What the exercise asks ::
Pictures stay out of the answer, but every line of the material must be restated exactly.

Dataset excerpt ::
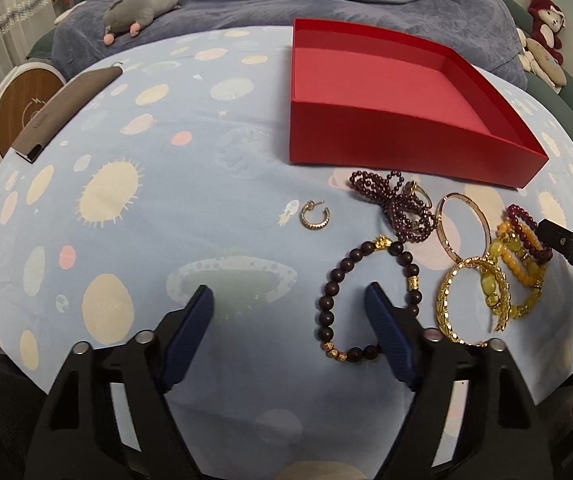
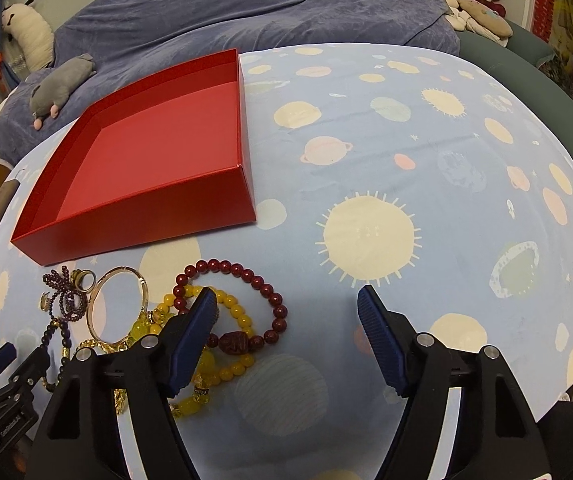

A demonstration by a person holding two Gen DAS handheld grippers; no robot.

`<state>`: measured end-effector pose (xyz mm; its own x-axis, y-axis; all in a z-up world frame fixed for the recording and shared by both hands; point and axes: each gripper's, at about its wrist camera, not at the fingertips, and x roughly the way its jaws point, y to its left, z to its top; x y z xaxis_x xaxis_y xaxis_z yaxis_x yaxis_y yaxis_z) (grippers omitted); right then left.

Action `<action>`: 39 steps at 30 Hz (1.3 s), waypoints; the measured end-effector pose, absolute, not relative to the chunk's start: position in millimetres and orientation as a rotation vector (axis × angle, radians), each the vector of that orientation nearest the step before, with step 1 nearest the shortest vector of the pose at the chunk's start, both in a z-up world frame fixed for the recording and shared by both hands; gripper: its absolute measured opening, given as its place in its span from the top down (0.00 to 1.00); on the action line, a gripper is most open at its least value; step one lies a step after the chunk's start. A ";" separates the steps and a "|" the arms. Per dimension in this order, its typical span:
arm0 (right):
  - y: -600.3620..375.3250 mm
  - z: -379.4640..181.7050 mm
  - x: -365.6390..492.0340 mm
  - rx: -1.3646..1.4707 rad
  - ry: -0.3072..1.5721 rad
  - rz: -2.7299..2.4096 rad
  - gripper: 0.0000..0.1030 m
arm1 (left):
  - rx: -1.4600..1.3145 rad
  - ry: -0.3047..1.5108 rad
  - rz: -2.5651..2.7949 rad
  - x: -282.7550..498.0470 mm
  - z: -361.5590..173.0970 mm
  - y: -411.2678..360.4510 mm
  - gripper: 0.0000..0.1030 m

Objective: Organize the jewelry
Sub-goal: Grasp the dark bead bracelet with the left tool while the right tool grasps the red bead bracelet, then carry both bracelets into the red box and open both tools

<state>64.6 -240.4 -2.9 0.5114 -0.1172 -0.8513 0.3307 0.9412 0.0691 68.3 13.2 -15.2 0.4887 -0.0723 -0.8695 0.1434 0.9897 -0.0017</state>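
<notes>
Blue-padded jaws of the left gripper (image 1: 290,300) stand wide apart and empty above the bench (image 1: 166,200), one pad over a dark bead bracelet (image 1: 366,300). The right gripper (image 2: 286,304) is likewise spread, its left pad over a red bead bracelet (image 2: 246,276) and yellow beads (image 2: 230,312). Beyond the jewelry sits a red box (image 2: 146,208).

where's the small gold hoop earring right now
In the left wrist view the gold hoop earring lies alone on the tablecloth, in front of the red box and left of the purple bead strand.
</notes>
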 end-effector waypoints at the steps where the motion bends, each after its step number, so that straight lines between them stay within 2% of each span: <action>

Response to this exercise ::
A demonstration by a person holding two Gen DAS handheld grippers; no robot.

`<state>`: measured end-effector pose (xyz mm; its own x-axis, y-axis; all in a z-up world frame fixed for the recording and shared by both hands; point and axes: each gripper's, at about its wrist camera, not at the fingertips, and x roughly the way its jaws point, y to its left, z to its top; x y z xaxis_x xaxis_y xaxis_z yaxis_x yaxis_y yaxis_z) (grippers omitted); right then left.

Action `<action>`: 39 steps at 30 Hz (1.3 s), waypoints; the measured end-effector pose, absolute, not relative to the chunk's start: position in millimetres and orientation as a rotation vector (axis × angle, radians), each the vector of that orientation nearest the step before, with step 1 nearest the shortest vector of the pose at the chunk's start, both in a z-up world frame fixed for the recording and shared by both hands; gripper: its absolute measured opening, given as its place in its span from the top down (0.00 to 1.00); on the action line, a gripper is most open at its least value; step one lies a step after the chunk's start. A ";" separates the steps and a "|" the arms. Per dimension in this order, its typical span:
arm0 (right):
  - y: -600.3620..375.3250 mm
  - z: -379.4640..181.7050 mm
  - x: -365.6390..492.0340 mm
  - rx: -1.3646..1.4707 rad
  - ry: -0.3072..1.5721 rad
  - rz: -2.7299..2.4096 rad
  - gripper: 0.0000..0.1030 m
arm1 (left):
  - rx: -1.4600..1.3145 rad
  - ry: -0.3047..1.5108 rad
  - rz: -2.5651..2.7949 rad
  - x: -282.7550..498.0470 mm
  - z: -361.5590..173.0970 mm
  - y: -411.2678..360.4510 mm
  - gripper: 0.0000..0.1030 m

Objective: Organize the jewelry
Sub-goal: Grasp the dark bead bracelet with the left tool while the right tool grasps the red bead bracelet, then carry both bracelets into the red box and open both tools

<state>64.6 -240.4 -2.9 0.5114 -0.1172 -0.8513 0.3307 0.9412 0.0691 68.3 13.2 -15.2 0.4887 -0.0723 -0.8695 0.1434 0.9897 -0.0017</state>
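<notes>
Blue-padded jaws of the left gripper (image 1: 290,300) stand wide apart and empty above the bench (image 1: 166,200), one pad over a dark bead bracelet (image 1: 366,300). The right gripper (image 2: 286,304) is likewise spread, its left pad over a red bead bracelet (image 2: 246,276) and yellow beads (image 2: 230,312). Beyond the jewelry sits a red box (image 2: 146,208).

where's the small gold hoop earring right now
In the left wrist view the gold hoop earring lies alone on the tablecloth, in front of the red box and left of the purple bead strand.
</notes>
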 end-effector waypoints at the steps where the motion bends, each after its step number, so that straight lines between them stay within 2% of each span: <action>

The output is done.